Linklaters Belgique
Cabinet d'avocats d'affaires de premier plan, présent en Belgique depuis 1969, plus de 120 avocats à Bruxelles et Anvers. Analyse indépendante de son positionnement digital B2B, réalisée à partir d'observations publiques. Linklaters n'est pas client de 113 Agency.
Linklaters Belgique est un cabinet de premier plan, mais sa présence digitale est noyée dans un site mondial qui efface ce qui fait sa force locale — sa proximité unique avec les institutions européennes basées à Bruxelles.
Ce qui ne fonctionne pas
L'entité belge diluée dans le site mondial
La présence digitale belge s'inscrit dans la plateforme globale du groupe. Cohérent pour une marque internationale, mais cela écrase la spécificité belge. Le client qui cherche un conseil sur une opération européenne ne cherche pas « un grand cabinet international » — il en existe beaucoup. Il cherche celui qui a la meilleure proximité avec les institutions de l'UE. C'est la force de Linklaters à Bruxelles, et c'est ce que le digital ne met pas en avant.
Un contenu d'expertise sans figures d'autorité
Le cabinet publie des analyses juridiques de qualité. Mais dans les services juridiques, on n'achète pas une marque — on achète la confiance dans des personnes. Le contenu est largement institutionnel et anonyme ; il devrait être porté par des associés identifiables dont l'expertise se construit publiquement.
Une présence indifférenciée
Posez côte à côte les présences digitales des grands cabinets d'affaires à Bruxelles : même ton institutionnel, même structure, même registre. Pour un cabinet qui est objectivement différent par son ancrage européen, cette uniformité est une occasion manquée.
Ce que nous ferions
Assumer et amplifier l'angle « institutions européennes »
C'est le territoire que Linklaters Belgique peut revendiquer avec le plus de légitimité. La communication digitale belge devrait en faire son axe central : pas « un cabinet international à Bruxelles », mais « le cabinet qui comprend l'UE de l'intérieur ».
Construire l'autorité des associés
Faire émerger des figures expertes par domaine, avec un vrai travail de contenu personnel — analyses signées, prises de parole, présence structurée sur LinkedIn. En B2B juridique, la réputation individuelle précède et nourrit celle du cabinet.
Passer de l'annonce à la démonstration sur LinkedIn
Le contenu y est surtout déclaratif — nominations, opérations annoncées. Il devrait devenir démonstratif : analyses à chaud sur les évolutions réglementaires européennes. C'est ce qui transforme une présence en autorité.

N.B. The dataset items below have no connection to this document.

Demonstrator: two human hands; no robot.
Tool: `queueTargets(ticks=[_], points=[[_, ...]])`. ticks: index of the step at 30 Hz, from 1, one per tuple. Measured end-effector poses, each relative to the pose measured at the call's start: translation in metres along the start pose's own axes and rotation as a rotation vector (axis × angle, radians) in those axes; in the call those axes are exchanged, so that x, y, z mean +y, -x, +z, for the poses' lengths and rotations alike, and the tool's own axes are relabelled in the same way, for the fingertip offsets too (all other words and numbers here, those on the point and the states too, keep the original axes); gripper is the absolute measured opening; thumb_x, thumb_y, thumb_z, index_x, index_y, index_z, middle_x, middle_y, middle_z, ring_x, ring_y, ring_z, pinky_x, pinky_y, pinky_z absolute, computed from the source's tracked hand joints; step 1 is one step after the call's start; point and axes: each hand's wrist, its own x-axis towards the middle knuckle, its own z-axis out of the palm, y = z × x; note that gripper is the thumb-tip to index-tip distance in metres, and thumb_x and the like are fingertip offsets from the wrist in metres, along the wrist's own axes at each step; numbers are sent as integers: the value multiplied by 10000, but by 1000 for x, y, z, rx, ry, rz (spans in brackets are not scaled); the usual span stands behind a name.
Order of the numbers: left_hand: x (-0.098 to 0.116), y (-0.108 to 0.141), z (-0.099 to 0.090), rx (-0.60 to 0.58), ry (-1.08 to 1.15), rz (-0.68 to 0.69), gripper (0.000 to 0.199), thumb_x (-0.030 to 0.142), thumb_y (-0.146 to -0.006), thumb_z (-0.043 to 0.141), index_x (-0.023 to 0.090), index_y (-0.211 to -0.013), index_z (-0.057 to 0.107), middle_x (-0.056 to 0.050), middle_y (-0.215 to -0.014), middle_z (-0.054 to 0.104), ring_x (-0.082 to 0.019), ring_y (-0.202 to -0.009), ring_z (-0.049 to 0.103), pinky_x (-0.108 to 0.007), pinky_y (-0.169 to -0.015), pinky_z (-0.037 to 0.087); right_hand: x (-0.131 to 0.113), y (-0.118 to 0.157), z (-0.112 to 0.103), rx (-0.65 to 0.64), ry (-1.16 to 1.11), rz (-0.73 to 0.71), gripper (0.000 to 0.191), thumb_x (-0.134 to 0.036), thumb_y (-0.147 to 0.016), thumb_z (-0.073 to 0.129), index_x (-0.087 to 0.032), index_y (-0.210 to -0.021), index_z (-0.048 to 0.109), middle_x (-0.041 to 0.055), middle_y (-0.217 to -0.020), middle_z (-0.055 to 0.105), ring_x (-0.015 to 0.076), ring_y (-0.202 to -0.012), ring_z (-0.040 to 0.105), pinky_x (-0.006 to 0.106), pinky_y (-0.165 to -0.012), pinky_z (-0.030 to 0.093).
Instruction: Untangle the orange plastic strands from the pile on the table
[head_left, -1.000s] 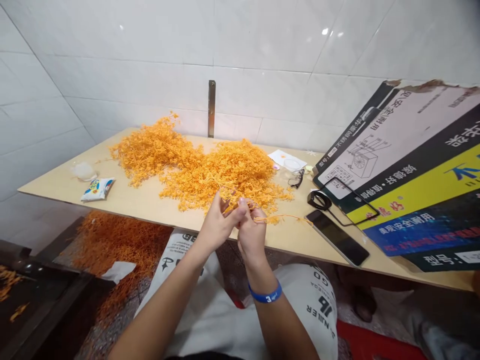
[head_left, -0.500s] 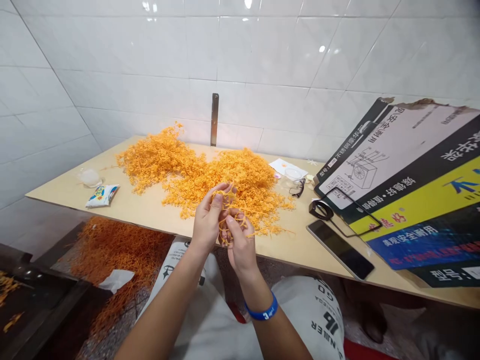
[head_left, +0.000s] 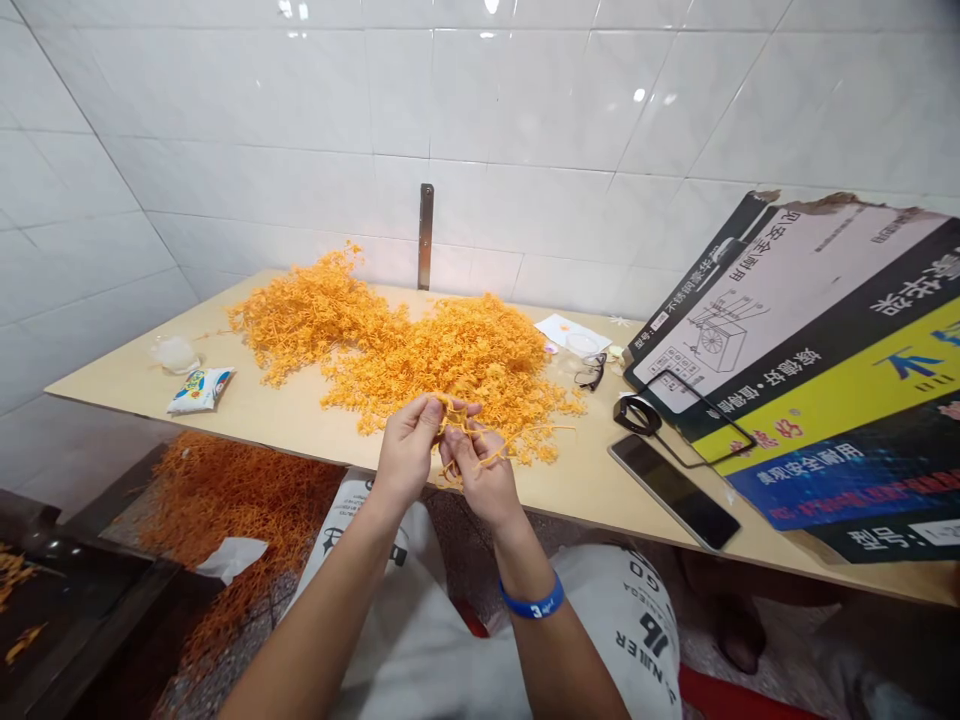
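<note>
Left hand (head_left: 406, 445) and right hand (head_left: 489, 482): fingers, nearly closed, pinched a thin, branching orange sprig (head_left: 456, 419) before a matching tangled heap (head_left: 480, 345) on the beige worktop (head_left: 289, 415); a white-and-blue packet (head_left: 201, 390) hid its contents.

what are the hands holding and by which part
The left hand and right hand pinch a tangle of thin orange strands; exactly which part each grips cannot be told.
</note>
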Motion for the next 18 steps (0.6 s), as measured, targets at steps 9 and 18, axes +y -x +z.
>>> queueTargets(ticks=[9, 18], points=[[5, -9, 2, 242, 385, -288, 139, 182, -818, 593, 157, -695, 535, 18, -567, 599, -71, -466, 568, -158, -468, 461, 11, 3, -6, -148, -200, 8, 539, -585, -875, 528, -195, -514, 435, -38, -486, 371, 82, -446, 321, 255, -440, 246], [16, -41, -44, 342, -300, 146, 281, 399, -894, 507, 161, -893, 655, -6, -664, 589, -129, -595, 582, -260, -624, 516, 12, -2, -12, 46, -410, 20, 542, -573, -802, 622, -213, -513, 338, -65, -482, 284, 90, -452, 329, 247, -454, 248]])
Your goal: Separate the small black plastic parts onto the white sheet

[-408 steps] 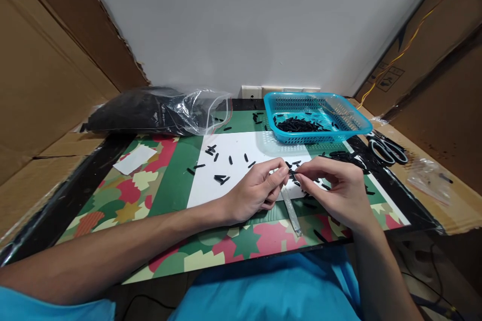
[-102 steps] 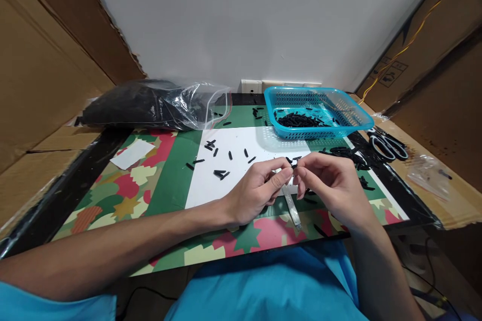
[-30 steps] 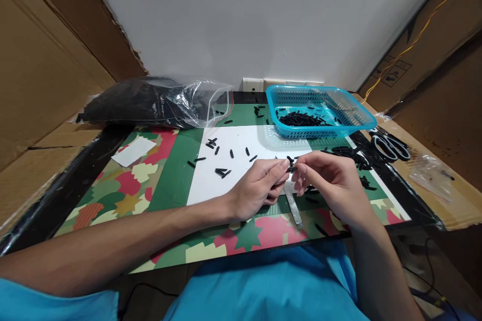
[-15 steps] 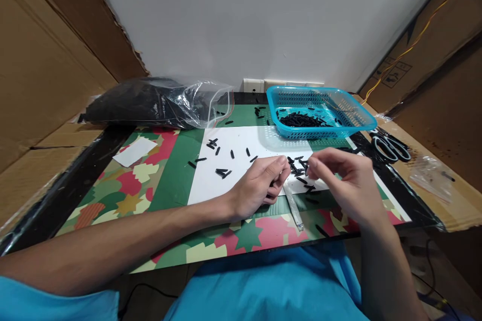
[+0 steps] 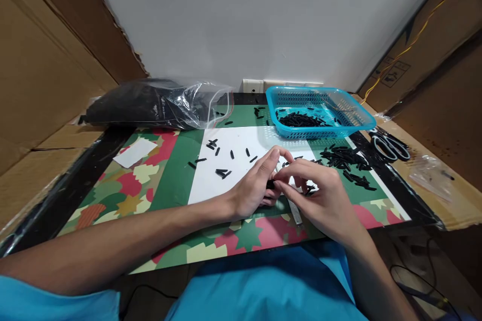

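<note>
Pinching black pieces (image 5: 270, 184): right hand (image 5: 318, 190), fingertips together | left hand (image 5: 254, 185): half curled around them | position: both in front of blue basket (image 5: 320, 130)

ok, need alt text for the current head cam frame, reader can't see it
A person's left hand curls around something black while the right hand brings its fingertips to it, above a colourful mat. Loose black pieces lie scattered about. Behind are a blue basket with more pieces and a dark-filled plastic bag; scissors lie at right.
</note>
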A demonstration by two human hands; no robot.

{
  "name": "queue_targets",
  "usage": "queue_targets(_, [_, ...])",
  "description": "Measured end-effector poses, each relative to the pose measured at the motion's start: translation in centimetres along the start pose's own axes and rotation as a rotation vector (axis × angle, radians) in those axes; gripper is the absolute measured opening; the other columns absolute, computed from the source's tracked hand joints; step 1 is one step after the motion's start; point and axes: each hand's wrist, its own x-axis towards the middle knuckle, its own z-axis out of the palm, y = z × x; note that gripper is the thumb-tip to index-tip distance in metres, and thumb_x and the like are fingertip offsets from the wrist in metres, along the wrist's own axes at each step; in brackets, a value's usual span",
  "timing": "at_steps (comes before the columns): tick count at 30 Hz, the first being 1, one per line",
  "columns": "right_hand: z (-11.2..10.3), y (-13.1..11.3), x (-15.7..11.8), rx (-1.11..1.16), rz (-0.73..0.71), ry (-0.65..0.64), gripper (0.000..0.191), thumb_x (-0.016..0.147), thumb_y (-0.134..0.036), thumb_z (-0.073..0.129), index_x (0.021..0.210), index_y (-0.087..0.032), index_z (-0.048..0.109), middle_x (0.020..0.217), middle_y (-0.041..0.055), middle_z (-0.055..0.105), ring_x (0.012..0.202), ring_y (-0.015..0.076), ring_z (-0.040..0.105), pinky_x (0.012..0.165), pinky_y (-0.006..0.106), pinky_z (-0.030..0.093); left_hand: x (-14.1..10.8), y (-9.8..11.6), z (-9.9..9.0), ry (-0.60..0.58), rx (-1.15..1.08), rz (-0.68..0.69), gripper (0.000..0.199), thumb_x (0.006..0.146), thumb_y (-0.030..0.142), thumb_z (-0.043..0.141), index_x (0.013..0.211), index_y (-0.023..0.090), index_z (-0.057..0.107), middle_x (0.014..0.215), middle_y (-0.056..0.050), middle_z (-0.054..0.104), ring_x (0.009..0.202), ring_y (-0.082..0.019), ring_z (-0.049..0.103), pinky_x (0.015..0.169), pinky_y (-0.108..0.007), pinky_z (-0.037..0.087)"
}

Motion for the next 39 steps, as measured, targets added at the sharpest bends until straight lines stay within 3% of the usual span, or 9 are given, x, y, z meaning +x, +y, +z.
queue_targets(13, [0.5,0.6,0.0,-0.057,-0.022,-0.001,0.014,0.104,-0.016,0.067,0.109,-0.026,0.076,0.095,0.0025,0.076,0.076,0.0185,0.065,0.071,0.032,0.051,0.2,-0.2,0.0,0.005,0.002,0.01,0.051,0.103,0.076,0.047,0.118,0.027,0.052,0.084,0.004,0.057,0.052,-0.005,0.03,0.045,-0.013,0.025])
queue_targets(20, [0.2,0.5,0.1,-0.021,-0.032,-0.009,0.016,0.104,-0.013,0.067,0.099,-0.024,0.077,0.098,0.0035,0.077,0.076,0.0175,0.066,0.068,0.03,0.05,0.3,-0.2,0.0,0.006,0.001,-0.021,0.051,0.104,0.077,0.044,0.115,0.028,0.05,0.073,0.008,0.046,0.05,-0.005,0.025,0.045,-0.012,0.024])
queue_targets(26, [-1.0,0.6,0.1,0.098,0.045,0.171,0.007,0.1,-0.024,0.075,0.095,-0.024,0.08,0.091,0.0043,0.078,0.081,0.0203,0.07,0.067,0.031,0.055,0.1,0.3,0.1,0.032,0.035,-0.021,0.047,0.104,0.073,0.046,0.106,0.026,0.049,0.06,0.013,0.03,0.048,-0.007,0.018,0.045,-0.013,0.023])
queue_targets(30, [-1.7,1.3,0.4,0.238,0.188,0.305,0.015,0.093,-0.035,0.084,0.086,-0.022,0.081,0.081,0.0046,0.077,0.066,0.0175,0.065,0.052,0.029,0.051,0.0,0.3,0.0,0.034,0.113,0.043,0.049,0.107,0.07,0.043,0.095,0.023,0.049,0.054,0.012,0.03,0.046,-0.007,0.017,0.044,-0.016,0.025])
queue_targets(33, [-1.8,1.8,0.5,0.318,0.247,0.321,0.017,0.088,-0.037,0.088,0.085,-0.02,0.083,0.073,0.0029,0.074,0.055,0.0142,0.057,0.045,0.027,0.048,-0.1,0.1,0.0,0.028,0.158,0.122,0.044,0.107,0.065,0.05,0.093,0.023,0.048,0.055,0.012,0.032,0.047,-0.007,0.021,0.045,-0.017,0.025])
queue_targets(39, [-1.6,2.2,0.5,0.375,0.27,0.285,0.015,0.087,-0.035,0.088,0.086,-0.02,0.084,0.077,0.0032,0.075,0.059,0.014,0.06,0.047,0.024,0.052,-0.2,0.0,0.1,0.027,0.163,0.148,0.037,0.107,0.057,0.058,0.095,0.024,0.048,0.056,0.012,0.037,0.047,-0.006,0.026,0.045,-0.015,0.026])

Sortir du moule institutionnel
Sans rien renier de la rigueur attendue, il est possible d'avoir une voix éditoriale plus identifiable et plus humaine. Rigueur et personnalité ne s'opposent pas — c'est leur combinaison qui crée la préférence.
Impact estimé
En B2B juridique, le cycle de décision est long et la confiance se construit en amont. Un positionnement digital qui revendique clairement l'angle européen, porté par des associés visibles, raccourcit ce chemin de confiance. Le cabinet ne serait plus « un grand nom parmi d'autres » mais le choix évident pour une catégorie précise de dossiers — les plus stratégiques.